In his district, they're using it for the stuff that makes the most immediate sense — lesson planning, IEPs, communications, data analysis, presentations. Practical applications. Time savers. His team is learning it, getting more comfortable with it, building it into the workflow.
But the part he's most interested in isn't what AI can do for adults. It's what it can do for students. And what students need to know to use it well. His suggested framework for schools is a red-yellow-green system: no AI, AI for certain purposes, and go for it. Simple categories. Clear expectations. Students learn to ask better questions, edit the output, verify what they're getting.
"I am a fan of keeping things simple. All technological breakthroughs have had pros and cons. We need to have our eyes open, but we should not create hysteria."
That's about as level-headed a take as you'll find. No panic. No uncritical enthusiasm. Just someone who's seen enough change to know that the question is never whether to engage — it's how.
What He'd Actually Tell Someone Who Wants His Job
Dave's advice to aspiring superintendents isn't about leadership models or vision statements. It's more direct than that.
Read. Constantly. He gets daily updates from McKinsey. He pays attention to what's happening outside of education specifically because that's where most real innovation originates. "Sometimes people get to a certain point in their career and, for some mystifying reason, stop reading. You have to keep learning. The learning never stops."
Don't stay in one place your whole career waiting for the right opening. Go somewhere else. See something different. The insular view of what a school can be is one of education's biggest problems, and it usually starts with leaders who never left the district they started in.
Don't skip the principalship. He says this plainly and means it. There's no clean substitute for having done that job.
And then this, which might be the most honest thing he says: "Boards will make or break you. I have a good Board right now. That has not always been the case. You cannot do anything without a good and supportive Board."

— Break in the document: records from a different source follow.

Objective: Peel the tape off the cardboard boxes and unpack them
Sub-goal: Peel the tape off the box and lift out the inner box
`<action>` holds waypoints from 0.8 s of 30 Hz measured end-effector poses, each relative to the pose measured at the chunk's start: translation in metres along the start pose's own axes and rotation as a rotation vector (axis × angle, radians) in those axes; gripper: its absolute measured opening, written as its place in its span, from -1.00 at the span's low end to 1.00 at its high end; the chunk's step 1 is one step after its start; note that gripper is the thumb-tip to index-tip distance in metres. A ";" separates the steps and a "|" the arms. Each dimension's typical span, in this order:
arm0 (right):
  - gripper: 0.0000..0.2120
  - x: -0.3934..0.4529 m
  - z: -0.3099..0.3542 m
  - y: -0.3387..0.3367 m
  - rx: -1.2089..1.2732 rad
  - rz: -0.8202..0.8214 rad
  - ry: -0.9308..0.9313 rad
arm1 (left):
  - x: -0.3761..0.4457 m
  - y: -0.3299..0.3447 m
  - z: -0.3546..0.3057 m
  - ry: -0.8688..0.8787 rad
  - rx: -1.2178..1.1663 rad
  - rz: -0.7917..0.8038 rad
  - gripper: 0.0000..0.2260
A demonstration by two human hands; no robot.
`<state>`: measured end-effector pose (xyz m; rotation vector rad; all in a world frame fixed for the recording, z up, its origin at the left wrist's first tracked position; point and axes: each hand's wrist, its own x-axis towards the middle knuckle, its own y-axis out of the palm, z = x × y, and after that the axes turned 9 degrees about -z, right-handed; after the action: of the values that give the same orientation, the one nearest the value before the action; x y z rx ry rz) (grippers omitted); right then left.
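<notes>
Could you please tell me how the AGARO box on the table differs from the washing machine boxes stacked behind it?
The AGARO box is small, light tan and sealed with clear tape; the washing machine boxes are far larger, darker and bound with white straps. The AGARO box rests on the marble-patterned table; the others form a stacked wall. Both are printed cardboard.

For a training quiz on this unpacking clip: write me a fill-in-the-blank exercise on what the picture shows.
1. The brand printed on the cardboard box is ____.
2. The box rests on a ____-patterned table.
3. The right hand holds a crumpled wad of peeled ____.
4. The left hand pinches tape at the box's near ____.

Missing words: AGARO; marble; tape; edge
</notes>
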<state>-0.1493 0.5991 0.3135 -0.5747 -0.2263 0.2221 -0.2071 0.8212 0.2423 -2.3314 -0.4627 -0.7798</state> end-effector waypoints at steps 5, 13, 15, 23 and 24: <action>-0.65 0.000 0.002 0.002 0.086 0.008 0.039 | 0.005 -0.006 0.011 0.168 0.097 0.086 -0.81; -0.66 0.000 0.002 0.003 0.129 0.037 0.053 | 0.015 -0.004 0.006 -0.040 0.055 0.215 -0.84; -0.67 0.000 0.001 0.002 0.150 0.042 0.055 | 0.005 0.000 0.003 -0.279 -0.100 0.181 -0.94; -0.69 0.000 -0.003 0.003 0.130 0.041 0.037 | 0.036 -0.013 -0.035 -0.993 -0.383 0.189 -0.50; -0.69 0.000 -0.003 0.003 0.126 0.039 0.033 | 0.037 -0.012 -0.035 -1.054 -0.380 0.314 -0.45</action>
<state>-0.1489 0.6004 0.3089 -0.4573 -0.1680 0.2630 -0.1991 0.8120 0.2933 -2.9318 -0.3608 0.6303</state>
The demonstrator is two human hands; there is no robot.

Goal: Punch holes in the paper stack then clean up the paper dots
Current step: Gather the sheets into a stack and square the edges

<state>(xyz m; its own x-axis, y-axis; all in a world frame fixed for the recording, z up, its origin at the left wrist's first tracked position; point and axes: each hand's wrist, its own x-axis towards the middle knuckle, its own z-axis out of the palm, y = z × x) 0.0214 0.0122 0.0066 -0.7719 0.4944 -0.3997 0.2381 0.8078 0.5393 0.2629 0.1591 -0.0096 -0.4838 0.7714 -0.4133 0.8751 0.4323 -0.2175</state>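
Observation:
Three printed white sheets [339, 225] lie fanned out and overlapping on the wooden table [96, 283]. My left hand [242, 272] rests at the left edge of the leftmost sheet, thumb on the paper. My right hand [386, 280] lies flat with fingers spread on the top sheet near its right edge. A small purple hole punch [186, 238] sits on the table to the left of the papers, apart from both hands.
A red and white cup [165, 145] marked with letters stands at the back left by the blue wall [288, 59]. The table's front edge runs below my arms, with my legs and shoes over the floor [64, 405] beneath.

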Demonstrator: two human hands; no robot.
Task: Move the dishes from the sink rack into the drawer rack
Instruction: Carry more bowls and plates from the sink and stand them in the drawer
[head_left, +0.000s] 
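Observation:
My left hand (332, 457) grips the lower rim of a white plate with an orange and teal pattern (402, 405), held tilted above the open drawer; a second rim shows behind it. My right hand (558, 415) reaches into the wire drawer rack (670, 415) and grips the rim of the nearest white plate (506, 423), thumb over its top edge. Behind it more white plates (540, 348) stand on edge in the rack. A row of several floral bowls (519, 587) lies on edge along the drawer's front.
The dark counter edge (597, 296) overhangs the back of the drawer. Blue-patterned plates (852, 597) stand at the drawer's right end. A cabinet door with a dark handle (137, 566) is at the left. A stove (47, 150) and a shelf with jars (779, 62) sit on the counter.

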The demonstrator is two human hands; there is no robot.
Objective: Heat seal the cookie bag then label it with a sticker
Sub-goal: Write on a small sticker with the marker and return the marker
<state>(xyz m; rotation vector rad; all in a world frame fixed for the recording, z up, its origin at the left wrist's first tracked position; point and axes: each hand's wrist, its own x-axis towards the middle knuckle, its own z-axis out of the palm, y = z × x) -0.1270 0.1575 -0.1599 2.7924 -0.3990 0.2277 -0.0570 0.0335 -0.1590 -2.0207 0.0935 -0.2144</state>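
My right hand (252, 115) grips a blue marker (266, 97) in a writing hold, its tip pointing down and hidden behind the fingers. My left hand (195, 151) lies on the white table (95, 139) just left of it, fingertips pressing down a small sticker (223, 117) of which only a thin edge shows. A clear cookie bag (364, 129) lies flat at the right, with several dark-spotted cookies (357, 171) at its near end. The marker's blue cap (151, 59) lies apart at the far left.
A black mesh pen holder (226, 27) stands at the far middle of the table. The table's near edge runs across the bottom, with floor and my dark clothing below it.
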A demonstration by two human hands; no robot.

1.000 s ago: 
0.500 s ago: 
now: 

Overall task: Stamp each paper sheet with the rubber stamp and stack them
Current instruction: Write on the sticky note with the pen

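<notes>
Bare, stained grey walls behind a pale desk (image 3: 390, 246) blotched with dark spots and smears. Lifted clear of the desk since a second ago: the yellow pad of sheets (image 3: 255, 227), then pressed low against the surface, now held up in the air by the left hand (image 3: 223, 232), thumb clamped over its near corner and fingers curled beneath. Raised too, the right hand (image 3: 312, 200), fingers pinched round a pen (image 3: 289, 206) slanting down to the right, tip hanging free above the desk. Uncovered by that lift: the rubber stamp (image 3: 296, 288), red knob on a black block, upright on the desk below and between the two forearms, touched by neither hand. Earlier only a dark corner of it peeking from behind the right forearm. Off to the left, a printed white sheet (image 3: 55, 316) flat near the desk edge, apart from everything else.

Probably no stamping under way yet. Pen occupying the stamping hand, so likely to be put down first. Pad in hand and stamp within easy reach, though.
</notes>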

No spin on that one. Just the truth.
The Thing That's Stayed Consistent
Across all the districts. All the strike plans and protests and contested school closures and police escorts. All of it.
What's stayed constant for Dave Moyer is the same thing that started in the dugout. Figure out what people do well. Put them where it counts. Don't waste time trying to turn a power hitter into a speedster. Build the lineup that wins.
In a field that has a tendency to chase every new idea while leaving the fundamentals of good human leadership behind, that's a more radical stance than it sounds.
Why TomoClub Is Sharing This Story
At TomoClub, we believe the leaders worth learning from aren't always the ones with the cleanest narratives. Sometimes it's the ones who've been through things most people haven't — and came out the other side with something real to say.
The Education Hall exists to surface exactly these kinds of stories. The ones that include death threats and police escorts. The ones where doing the right thing meant doing the unpopular thing and holding steady anyway. These aren't cautionary tales. They're what sustained leadership under real pressure actually looks like.
Dave Moyer's career reflects a kind of leadership that doesn't get enough attention. Experienced. Unsparing. Deeply principled. The kind that understands you have to be present before people trust you, you have to model the work before you can expect it, and you have to know your lineup before you can build a team. That's what education needs — and that's exactly why his story belongs here.